**EXERCISE DESCRIPTION**
Repeat only the stretch of lines below that runs from the line with "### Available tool" through the line with "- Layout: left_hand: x", unaltered.

**SUPPLIED INFORMATION**
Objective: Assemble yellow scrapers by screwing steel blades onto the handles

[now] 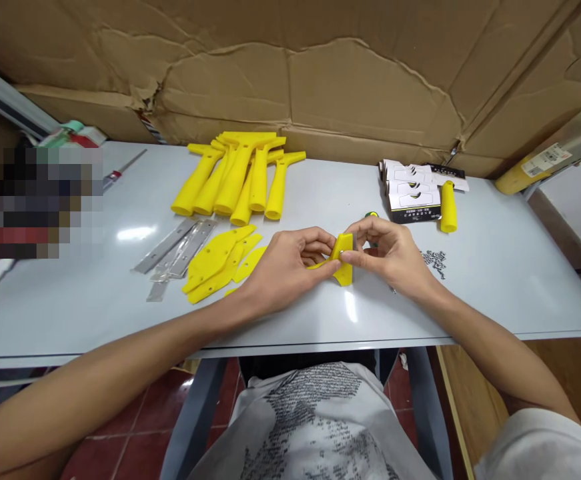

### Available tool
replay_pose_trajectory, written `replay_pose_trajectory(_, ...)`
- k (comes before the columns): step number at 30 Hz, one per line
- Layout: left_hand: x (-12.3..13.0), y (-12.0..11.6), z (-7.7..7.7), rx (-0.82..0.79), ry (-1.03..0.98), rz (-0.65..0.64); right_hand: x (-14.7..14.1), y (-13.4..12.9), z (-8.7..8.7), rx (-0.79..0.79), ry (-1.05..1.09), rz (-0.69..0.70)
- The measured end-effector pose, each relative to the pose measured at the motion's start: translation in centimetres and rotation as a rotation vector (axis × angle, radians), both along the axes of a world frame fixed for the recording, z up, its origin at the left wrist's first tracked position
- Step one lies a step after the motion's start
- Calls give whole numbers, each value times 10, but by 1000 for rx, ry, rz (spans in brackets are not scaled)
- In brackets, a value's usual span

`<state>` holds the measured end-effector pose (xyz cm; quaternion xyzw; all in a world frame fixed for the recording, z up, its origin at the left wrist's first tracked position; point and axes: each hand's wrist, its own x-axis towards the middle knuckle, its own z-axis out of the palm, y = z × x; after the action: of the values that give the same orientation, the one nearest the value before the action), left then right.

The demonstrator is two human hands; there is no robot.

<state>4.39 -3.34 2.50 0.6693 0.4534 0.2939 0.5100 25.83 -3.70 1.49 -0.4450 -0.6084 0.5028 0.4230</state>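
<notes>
My left hand (290, 263) is closed round a yellow scraper (345, 265), its thumb and fingers on the handle. The scraper's wide head points to the right, with a dark grey strip along its edge. On the head's other side, my right hand (387, 257) pinches, thumb in front and fingers behind. A small shiny spot, perhaps a screw, shows by the right thumb. Just left of my left hand lie yellow flat plates (223, 261) with holes. A small heap of screws (434, 262) is right of my right hand. Behind the right fingers a green and yellow round end (371, 215) peeks out.
Several yellow T-shaped handles (240, 175) are piled at the back. Metal blades (175, 250) lie at left. Printed cards (413, 190) and a yellow cylindrical handle (449, 207) are at back right. A long clear and yellow container (555, 153) leans at far right, and cardboard (290, 80) walls the back.
</notes>
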Motion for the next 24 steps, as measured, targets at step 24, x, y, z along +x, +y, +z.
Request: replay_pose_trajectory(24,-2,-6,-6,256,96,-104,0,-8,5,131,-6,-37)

**YOUR SOLUTION**
### Available tool
replay_pose_trajectory, written `replay_pose_trajectory(_, ...)`
- k (comes before the columns): step number at 30 Hz, one per line
- Layout: left_hand: x (-12.3..13.0), y (-12.0..11.6), z (-7.7..7.7), rx (-0.82..0.79), ry (-1.03..0.98), rz (-0.65..0.64); right_hand: x (-14.7..14.1), y (-13.4..12.9), z (-8.7..8.7), rx (-0.79..0.79), ry (-1.05..1.09), rz (-0.69..0.70)

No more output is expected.